Evet, atom dünyasının dost kalbi olan karbonun sırf atom olmanın ötesinde aynı zamanda Rabbü’l Âleminin canlı âleme ikram ettiği son derece hayati öneme haiz ametal kimyasal bir elementtir. Bilindiği üzere elementler:
-Temel elementler (O2, H2, N, K, Na),
-İz elementler (K, Mn, I, Al, Zn, Si, Bor, Flor vs.) olarak iki ana başlık altında tasnif edilirken, bileşikler ise:
-Organik bileşikler
-Anorganik bileşikler (Mesela H2O en mühim anorganik bileşik olup tampon, eritici, ısıyı muhafaza ve buzun alttaki ısıyı sabit tutan) olarak iki ana başlık altında tasnif edilir. Malumunuz bileşikler yüksek sıcaklıklarda parçalara ayrılması hasebiyle madde ile sıcaklık arasında doğrudan bir ilişkisi söz konusudur. Nitekim aşırı sıcaklıkta bileşikleri bir arada tutan kuvvetler belli bir noktadan sonra herhangi bir fonksiyon icra edemez hale gelebiliyor. Hele sıcaklık değerleri sınırı aşmaya bir görsün, mesela bu söz konusu sınır 500 - 600 arası santigrat derece bir sıcaklık sınırını aşan bir sınırsa vay o canlının haline, artık bu noktadan sonra ne mümkündür ki o canlı hayatta sağ salim kalabilsin. Zira yüksek sıcaklıkta proteinler bozularak birçok biyolojik olayların kontrol dışında kalmasına yol açmaktadır. Hiç kuşkusuz had hudut ilkesi soğukluk içinde geçerlilik arz eden bir kuraldır. Ancak bir takım istisnai kabilden kural dışı bazı örneklerde vardır ki, mesela basil bakteri sporlarının -200 santigrat derece civarlarında aylarca yaşayabildiği gözlemlenmiştir. Neyse ki meseleyi genel kurallar çerçevesinde düşündüğümüzde şu bir gerçek çok aşırı sıcaklıklarda hiçbir atom aktivasyon enerjisi gösteremediği gibi kimyasal reaksiyon oluşturamadığı ya da bunun tam tersi aşırı termal soğukluğun -50 veya -100 santigrat derecelerde seyrettiği bumbuz ortamlarda aktivasyon enerjisi oluşturmayacakları bilinen bir gerçeklik kurallar bütünüdür. Aktivasyon olmayınca da ne atomlara birbirleriyle karşılaşması mümkün hale gelir ne de reaksiyon oluşturmaları mümkündür. Öyle ki atomlar arası ilişkilerde bir bakıyorsun hem aşırı sıcaklık hem de aşırı donma durumlarında tüm reaksiyonlar durma noktasına gelebiliyor.
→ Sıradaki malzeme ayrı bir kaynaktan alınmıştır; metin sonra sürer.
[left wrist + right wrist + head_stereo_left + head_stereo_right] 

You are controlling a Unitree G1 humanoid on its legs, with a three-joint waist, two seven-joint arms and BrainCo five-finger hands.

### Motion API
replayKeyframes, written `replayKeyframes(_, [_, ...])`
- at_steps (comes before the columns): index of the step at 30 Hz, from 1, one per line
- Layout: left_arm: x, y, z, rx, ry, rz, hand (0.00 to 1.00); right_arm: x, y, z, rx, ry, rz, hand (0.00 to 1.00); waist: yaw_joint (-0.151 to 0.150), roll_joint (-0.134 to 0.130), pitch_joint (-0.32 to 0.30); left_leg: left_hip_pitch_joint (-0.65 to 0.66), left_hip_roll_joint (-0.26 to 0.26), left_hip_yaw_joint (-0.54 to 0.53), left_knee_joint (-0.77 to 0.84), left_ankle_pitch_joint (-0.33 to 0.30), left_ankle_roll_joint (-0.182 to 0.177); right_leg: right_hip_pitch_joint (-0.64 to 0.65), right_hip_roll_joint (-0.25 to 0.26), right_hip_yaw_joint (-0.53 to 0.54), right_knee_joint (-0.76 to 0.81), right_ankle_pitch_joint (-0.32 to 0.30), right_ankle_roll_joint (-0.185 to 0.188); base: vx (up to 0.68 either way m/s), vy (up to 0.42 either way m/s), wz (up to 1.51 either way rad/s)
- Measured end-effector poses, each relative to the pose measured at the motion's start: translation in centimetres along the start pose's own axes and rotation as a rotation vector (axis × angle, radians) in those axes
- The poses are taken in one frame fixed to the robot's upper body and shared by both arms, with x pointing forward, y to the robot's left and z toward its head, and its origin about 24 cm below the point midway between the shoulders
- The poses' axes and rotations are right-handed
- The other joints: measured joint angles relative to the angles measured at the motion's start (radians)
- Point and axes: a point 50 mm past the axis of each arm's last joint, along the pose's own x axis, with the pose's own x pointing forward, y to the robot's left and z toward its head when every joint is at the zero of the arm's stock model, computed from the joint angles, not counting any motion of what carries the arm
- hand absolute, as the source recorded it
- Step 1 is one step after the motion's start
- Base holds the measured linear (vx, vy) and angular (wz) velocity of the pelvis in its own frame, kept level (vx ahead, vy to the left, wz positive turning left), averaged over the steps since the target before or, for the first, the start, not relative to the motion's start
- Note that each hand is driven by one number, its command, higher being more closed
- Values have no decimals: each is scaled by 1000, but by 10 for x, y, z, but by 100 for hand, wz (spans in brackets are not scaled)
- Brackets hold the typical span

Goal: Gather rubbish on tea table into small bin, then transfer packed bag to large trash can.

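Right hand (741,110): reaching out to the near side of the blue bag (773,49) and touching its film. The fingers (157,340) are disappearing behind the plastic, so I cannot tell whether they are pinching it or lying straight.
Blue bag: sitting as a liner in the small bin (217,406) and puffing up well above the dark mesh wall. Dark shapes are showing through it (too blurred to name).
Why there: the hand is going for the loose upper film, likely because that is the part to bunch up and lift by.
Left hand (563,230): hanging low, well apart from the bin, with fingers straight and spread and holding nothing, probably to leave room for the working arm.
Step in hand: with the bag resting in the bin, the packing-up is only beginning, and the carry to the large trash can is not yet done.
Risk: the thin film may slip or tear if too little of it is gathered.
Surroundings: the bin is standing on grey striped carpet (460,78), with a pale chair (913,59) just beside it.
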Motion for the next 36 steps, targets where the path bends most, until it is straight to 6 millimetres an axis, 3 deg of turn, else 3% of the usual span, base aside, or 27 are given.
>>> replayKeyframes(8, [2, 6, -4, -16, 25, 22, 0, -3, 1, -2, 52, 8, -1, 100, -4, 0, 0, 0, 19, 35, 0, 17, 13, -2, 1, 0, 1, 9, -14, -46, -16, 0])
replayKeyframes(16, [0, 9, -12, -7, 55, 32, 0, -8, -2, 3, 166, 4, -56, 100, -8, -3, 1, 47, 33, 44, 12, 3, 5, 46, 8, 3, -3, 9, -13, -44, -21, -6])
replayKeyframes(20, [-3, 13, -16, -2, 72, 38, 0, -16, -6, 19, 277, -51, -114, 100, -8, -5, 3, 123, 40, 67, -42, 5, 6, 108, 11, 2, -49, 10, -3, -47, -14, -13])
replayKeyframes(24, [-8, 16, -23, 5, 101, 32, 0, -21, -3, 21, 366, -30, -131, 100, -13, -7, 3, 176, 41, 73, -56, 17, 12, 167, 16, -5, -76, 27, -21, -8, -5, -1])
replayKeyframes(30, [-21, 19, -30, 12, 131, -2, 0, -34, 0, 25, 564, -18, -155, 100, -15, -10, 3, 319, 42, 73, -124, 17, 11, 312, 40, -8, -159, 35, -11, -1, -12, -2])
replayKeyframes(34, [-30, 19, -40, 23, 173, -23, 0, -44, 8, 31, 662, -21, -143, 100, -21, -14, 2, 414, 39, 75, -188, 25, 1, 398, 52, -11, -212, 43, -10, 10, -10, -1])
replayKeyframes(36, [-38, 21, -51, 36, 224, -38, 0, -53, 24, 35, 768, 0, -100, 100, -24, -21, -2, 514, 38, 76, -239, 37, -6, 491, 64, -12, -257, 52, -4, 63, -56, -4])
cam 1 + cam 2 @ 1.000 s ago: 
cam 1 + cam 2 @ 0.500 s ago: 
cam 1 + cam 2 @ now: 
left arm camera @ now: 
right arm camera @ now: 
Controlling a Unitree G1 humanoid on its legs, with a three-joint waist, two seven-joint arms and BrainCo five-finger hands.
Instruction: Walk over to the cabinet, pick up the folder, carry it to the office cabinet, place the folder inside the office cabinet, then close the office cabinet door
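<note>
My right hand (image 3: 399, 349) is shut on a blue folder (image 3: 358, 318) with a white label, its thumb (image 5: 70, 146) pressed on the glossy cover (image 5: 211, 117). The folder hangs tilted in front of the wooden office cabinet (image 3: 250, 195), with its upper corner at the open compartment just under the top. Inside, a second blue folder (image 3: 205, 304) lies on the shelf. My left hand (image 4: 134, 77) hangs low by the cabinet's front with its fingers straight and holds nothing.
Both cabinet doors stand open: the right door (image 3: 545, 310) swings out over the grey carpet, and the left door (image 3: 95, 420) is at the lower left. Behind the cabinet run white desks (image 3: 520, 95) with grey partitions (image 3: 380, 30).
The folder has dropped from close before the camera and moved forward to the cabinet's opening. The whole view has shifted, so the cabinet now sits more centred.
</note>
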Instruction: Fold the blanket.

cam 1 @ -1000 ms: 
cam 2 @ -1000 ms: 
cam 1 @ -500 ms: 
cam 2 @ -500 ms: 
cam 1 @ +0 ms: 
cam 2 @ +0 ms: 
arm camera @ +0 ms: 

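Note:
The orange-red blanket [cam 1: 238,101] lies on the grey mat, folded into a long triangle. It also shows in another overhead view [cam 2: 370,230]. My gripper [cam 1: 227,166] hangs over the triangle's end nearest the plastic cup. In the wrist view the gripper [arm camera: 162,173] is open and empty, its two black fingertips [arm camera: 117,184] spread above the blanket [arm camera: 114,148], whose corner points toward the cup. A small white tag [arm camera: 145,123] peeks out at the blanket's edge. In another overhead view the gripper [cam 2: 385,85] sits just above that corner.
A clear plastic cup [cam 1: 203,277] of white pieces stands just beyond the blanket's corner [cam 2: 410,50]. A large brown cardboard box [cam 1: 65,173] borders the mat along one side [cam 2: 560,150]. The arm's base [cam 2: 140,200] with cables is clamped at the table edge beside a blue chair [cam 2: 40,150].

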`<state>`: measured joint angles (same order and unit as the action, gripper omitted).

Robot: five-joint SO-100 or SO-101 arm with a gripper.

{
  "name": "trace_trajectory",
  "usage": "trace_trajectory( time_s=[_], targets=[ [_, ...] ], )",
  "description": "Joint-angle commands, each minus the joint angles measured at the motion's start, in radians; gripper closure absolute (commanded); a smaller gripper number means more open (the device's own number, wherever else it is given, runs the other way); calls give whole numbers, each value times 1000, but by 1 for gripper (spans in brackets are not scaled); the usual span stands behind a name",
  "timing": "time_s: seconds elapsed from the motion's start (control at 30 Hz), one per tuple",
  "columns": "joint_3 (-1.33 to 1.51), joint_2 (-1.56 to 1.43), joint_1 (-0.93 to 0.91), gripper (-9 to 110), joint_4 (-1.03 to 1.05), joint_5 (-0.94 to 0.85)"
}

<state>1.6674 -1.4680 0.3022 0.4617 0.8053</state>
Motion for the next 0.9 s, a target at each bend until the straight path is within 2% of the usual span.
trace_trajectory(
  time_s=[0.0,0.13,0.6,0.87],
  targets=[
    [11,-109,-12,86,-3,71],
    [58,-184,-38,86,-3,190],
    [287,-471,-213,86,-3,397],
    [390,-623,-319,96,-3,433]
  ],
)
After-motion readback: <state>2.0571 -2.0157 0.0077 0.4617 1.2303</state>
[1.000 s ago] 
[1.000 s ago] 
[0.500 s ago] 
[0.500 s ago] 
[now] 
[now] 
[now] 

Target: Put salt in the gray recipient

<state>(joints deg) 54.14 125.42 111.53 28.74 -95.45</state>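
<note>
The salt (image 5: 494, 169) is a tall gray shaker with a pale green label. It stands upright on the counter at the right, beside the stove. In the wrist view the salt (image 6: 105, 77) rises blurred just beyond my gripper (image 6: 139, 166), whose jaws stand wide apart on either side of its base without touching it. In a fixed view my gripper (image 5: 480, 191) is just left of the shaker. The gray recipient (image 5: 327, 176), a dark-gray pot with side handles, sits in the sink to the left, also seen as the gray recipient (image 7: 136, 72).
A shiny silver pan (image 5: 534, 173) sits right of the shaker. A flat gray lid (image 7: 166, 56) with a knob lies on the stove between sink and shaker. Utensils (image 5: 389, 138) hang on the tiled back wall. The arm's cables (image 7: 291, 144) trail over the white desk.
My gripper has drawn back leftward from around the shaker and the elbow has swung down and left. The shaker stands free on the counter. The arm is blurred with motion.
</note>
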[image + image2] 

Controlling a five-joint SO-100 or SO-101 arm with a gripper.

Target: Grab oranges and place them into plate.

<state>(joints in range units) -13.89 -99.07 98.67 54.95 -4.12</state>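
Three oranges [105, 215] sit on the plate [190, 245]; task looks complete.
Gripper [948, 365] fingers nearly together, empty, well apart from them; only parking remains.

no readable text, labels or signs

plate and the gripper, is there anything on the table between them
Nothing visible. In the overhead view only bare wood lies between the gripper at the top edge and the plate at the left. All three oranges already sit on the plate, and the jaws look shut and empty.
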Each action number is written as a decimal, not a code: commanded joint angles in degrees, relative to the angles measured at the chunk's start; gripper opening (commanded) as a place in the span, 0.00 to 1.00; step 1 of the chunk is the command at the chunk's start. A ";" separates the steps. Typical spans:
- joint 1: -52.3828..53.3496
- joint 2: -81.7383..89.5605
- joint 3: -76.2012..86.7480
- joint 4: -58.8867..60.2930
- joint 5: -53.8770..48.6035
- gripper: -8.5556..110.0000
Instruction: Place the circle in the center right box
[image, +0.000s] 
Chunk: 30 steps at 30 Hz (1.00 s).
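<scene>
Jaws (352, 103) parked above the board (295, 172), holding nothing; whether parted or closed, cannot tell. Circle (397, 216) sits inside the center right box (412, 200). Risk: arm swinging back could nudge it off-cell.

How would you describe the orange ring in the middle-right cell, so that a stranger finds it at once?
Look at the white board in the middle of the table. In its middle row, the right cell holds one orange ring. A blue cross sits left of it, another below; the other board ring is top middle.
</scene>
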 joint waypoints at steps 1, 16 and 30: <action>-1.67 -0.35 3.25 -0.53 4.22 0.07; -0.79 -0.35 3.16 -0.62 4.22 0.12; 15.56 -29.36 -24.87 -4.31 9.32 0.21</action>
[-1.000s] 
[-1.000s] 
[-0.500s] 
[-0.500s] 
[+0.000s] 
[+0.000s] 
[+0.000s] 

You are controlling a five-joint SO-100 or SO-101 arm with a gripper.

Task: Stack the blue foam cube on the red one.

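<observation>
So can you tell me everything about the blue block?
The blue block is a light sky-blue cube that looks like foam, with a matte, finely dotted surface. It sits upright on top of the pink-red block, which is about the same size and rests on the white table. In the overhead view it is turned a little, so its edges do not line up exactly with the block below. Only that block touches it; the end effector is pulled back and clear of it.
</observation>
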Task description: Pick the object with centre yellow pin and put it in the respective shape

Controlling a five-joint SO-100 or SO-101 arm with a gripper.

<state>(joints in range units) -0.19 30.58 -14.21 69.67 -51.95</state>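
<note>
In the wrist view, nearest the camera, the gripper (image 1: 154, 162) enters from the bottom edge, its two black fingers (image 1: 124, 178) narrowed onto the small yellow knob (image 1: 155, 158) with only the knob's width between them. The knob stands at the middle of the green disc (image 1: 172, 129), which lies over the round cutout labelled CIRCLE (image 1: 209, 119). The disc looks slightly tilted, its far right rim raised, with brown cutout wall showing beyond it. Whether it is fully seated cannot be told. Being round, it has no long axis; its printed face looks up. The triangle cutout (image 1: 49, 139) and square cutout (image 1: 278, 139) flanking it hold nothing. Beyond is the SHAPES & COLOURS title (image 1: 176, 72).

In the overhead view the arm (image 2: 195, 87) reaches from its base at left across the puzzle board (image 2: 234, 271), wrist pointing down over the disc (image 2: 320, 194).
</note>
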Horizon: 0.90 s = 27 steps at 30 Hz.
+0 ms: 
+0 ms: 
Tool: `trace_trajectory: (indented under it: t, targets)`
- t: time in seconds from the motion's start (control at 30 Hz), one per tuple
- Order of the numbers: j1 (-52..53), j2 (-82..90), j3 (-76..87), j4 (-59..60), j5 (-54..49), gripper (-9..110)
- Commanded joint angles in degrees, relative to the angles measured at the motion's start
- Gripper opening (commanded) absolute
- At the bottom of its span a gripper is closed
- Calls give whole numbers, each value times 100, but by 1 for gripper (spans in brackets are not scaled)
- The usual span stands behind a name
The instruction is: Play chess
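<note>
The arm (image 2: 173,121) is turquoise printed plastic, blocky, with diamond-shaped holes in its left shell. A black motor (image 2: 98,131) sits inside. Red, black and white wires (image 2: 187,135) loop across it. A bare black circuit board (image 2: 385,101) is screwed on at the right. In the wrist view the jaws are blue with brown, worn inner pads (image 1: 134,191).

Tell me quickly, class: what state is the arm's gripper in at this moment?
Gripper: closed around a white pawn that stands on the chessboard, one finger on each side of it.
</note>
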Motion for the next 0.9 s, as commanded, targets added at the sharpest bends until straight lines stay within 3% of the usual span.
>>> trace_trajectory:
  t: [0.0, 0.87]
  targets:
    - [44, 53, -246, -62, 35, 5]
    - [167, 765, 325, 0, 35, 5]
Her neyse konumuz bağlamından koparmadan kaldığımız yerden devam edecek olursak malum organik bileşikler de kendi aralarında:
-Nükleik asitler,
-Nükleik asit haricinde kalan bileşikler,
-Karbonhidrat ve karbonhidrat türevleri,
-Lipit ve lipit türevleri şeklinde alt gruplar olarak tasnif edilirler.
Bilhassa sıraladığımız alt grupların ikinci sırasında yer alan nükleik asit haricinde kalan bileşikler genel itibariyle hücrelerin onarılması ve gelişmesinde önemli yapı taşı olup bunlar da yapılarına göre “protein ve protein türevleri” şeklinde tasnif edilirler. Proteinler malum hücre yapılarına katılma, fonksiyonel görev üstlenme ve enerji oluşturma yönünde aktif rol oynayan moleküllerdir.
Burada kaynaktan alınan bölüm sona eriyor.